Brief
Only the lines below between the ones containing "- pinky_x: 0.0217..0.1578" and "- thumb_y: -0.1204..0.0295", inclusive, are to be reproduced, each exactly as it stands.

Supplied data
※
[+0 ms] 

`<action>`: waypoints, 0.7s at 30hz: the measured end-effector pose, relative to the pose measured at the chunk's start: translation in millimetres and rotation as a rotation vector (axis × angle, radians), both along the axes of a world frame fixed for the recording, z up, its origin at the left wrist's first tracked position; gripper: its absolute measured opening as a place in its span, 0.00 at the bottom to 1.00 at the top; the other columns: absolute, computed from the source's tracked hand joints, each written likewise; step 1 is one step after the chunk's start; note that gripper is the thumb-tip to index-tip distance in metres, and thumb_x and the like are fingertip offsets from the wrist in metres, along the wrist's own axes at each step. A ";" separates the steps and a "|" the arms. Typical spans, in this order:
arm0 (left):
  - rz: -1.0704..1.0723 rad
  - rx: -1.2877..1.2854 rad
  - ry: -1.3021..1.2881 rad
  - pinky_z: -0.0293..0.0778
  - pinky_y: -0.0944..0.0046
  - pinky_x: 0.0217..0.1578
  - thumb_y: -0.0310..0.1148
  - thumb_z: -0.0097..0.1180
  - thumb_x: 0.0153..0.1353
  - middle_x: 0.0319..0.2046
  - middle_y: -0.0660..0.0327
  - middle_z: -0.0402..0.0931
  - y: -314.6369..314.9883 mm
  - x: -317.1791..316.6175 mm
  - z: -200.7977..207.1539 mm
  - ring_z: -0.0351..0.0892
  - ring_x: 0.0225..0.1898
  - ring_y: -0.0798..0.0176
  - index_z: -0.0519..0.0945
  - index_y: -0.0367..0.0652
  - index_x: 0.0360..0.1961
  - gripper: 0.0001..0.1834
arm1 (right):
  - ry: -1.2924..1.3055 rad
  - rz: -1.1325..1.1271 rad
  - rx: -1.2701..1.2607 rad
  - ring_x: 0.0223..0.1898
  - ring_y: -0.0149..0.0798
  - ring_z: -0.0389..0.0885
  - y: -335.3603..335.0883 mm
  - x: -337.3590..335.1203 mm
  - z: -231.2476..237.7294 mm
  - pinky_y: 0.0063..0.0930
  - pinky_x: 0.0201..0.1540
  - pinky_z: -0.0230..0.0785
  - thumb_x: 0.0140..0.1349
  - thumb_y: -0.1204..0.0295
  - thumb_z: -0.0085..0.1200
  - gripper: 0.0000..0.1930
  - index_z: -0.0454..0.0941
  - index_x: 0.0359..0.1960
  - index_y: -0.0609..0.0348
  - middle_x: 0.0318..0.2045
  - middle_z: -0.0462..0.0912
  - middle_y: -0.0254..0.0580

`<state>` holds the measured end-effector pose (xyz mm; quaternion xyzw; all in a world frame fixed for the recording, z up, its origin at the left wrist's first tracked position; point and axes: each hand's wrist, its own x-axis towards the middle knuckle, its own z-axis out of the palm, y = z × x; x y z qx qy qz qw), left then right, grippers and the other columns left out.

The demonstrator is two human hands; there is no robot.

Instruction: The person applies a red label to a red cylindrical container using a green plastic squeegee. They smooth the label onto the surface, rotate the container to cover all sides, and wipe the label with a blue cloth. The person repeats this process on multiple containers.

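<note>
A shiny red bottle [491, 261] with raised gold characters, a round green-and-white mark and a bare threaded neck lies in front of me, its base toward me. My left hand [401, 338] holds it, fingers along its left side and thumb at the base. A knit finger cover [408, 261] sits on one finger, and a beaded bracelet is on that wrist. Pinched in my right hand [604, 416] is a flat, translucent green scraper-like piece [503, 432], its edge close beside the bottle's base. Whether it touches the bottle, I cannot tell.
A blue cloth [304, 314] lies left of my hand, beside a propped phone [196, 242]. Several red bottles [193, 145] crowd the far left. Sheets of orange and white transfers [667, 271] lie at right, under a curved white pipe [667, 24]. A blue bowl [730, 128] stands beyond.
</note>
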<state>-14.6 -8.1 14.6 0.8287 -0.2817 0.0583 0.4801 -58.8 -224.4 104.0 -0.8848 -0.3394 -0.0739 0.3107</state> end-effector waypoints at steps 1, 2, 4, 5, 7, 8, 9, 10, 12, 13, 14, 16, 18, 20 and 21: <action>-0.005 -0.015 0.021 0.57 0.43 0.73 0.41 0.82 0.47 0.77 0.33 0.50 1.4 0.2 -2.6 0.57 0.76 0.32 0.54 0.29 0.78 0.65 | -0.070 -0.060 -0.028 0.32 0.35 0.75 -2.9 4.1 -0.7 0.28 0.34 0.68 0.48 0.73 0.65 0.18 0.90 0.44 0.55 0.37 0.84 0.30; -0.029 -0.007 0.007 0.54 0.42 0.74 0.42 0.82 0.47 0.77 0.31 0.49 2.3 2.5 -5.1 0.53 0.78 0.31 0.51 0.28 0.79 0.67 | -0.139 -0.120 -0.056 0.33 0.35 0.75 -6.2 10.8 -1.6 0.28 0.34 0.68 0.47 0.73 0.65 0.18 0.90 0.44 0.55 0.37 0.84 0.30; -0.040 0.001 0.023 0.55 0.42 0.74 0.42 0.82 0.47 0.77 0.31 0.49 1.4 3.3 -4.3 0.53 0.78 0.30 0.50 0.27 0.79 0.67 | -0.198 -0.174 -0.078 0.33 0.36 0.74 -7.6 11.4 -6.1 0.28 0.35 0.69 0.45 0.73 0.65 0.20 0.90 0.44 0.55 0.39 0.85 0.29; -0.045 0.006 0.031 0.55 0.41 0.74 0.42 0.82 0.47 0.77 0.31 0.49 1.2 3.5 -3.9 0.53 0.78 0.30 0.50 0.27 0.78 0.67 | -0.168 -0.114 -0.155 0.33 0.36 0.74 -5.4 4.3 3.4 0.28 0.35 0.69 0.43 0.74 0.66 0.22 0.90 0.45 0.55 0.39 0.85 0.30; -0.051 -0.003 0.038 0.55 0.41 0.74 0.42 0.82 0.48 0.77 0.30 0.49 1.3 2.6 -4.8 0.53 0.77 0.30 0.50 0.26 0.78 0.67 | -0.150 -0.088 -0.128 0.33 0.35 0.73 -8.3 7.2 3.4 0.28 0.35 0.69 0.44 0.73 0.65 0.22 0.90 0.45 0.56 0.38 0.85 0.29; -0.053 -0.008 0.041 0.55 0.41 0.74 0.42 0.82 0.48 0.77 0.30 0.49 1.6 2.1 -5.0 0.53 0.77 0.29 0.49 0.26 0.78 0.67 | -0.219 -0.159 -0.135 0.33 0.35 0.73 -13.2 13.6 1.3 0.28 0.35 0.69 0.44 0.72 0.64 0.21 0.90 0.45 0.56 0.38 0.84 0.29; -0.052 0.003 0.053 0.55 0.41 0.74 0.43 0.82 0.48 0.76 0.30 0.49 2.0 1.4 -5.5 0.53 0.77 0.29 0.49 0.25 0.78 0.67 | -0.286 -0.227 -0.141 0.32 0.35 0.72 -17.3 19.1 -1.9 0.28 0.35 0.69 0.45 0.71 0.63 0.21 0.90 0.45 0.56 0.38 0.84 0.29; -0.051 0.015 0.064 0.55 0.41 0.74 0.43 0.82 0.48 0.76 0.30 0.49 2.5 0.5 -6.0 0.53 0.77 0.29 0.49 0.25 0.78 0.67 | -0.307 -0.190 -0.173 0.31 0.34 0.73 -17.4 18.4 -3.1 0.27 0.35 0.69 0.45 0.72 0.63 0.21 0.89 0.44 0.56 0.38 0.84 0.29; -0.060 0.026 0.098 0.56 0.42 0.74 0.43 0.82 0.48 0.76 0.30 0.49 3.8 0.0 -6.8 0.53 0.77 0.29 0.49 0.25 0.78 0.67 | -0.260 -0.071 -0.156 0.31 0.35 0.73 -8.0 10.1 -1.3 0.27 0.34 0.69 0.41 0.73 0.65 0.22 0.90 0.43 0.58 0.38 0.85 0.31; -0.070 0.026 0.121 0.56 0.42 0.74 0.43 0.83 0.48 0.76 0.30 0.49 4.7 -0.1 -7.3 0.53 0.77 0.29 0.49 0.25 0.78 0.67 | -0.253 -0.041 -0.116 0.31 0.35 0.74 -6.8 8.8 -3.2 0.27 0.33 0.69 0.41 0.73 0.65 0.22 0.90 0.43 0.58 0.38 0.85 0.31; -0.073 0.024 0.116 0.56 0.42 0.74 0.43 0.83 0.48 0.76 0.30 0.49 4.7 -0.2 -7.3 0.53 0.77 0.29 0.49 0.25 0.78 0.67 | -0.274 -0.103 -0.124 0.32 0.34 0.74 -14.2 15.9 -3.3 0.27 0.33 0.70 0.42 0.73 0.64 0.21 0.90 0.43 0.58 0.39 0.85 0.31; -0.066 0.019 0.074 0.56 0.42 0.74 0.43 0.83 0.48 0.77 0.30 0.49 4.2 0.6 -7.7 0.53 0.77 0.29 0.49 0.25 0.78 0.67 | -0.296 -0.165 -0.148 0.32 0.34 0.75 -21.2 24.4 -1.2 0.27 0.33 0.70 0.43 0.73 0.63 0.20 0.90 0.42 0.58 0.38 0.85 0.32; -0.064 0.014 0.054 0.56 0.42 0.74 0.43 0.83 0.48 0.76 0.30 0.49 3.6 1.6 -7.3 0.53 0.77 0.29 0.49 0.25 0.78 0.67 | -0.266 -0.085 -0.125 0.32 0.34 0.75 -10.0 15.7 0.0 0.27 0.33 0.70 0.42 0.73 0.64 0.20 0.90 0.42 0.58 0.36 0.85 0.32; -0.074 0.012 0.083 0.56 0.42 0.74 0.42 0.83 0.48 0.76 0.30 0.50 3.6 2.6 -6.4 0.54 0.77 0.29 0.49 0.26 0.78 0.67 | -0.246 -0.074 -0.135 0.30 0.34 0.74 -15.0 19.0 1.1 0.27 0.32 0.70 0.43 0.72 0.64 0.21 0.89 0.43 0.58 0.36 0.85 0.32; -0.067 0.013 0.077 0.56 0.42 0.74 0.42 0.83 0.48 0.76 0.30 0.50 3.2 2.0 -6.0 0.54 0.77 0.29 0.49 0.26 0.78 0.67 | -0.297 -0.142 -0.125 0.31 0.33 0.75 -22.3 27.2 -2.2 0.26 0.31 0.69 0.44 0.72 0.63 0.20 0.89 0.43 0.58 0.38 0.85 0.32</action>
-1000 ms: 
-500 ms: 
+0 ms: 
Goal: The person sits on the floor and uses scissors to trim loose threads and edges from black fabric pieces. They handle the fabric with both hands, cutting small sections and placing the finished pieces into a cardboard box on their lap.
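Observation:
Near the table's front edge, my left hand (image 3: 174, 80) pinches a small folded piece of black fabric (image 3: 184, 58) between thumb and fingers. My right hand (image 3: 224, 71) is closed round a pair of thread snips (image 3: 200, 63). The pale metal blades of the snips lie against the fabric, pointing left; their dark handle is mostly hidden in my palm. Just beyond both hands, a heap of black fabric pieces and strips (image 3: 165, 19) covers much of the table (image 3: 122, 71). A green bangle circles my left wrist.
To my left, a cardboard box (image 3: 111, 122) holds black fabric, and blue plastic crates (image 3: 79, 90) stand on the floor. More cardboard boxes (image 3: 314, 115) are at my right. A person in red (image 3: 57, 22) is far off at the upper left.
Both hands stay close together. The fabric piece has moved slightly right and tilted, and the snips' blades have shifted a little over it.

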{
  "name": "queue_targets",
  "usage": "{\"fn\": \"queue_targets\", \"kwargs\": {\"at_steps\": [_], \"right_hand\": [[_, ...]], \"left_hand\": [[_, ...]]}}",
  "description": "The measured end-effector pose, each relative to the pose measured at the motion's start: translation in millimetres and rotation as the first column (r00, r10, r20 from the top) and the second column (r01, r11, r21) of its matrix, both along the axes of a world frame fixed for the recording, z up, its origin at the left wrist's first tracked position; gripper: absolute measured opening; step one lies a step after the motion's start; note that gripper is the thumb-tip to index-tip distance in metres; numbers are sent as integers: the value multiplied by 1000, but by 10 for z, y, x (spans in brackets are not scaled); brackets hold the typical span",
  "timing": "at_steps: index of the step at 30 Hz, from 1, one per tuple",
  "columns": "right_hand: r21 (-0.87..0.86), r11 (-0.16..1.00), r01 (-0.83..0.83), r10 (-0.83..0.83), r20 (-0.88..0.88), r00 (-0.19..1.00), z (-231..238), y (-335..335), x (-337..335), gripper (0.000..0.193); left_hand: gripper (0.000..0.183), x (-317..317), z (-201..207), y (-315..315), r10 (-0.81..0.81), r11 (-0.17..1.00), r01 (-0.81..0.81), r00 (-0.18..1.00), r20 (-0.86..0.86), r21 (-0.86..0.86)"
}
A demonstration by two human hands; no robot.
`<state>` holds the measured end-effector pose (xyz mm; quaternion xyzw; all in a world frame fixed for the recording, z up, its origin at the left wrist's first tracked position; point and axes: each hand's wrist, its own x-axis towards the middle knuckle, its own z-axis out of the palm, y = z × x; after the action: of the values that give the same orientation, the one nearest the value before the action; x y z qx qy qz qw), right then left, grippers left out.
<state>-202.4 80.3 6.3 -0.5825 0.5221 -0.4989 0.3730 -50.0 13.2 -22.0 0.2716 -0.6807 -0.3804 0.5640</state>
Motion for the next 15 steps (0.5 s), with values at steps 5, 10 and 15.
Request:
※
Solution to this exercise
  - pinky_x: 0.0217..0.1578
  - thumb_y: -0.0310..0.1148
  - thumb_z: -0.0097..0.1180
  - thumb_x: 0.0153..0.1353
  - middle_x: 0.0319..0.2046
  - middle_y: -0.0660..0.0327
  - middle_z: -0.0402..0.0931
  - y: -314.6369..314.9883 mm
  - x: -317.1791..316.6175 mm
  - z: -200.7977..207.1539 mm
  - ring_z: -0.0351..0.0892
  - ring_x: 0.0225..0.1898
  - ring_y: -0.0798..0.0176
  - index_z: -0.0519..0.0945
  - index_y: -0.0367..0.0652
  - index_x: 0.0360..0.1961
  - gripper: 0.0001..0.1834
arm1 (right):
  - ry: -1.2924..1.3055 rad
  - rz: -1.1325..1.1271 rad
  - rx: -1.2701..1.2607 rad
  - ring_x: 0.0223..0.1898
  - ring_y: -0.0149..0.0798
  - ring_z: -0.0389..0.0885
  - y: -335.3603..335.0883 mm
  - x: -337.3590..335.1203 mm
  - z: -231.2476..237.7294 mm
  - pinky_y: 0.0063..0.0930
  - pinky_x: 0.0201..0.1540
  - pinky_z: -0.0230..0.0785
  - thumb_x: 0.0140..0.1349
  - thumb_y: -0.1204..0.0295

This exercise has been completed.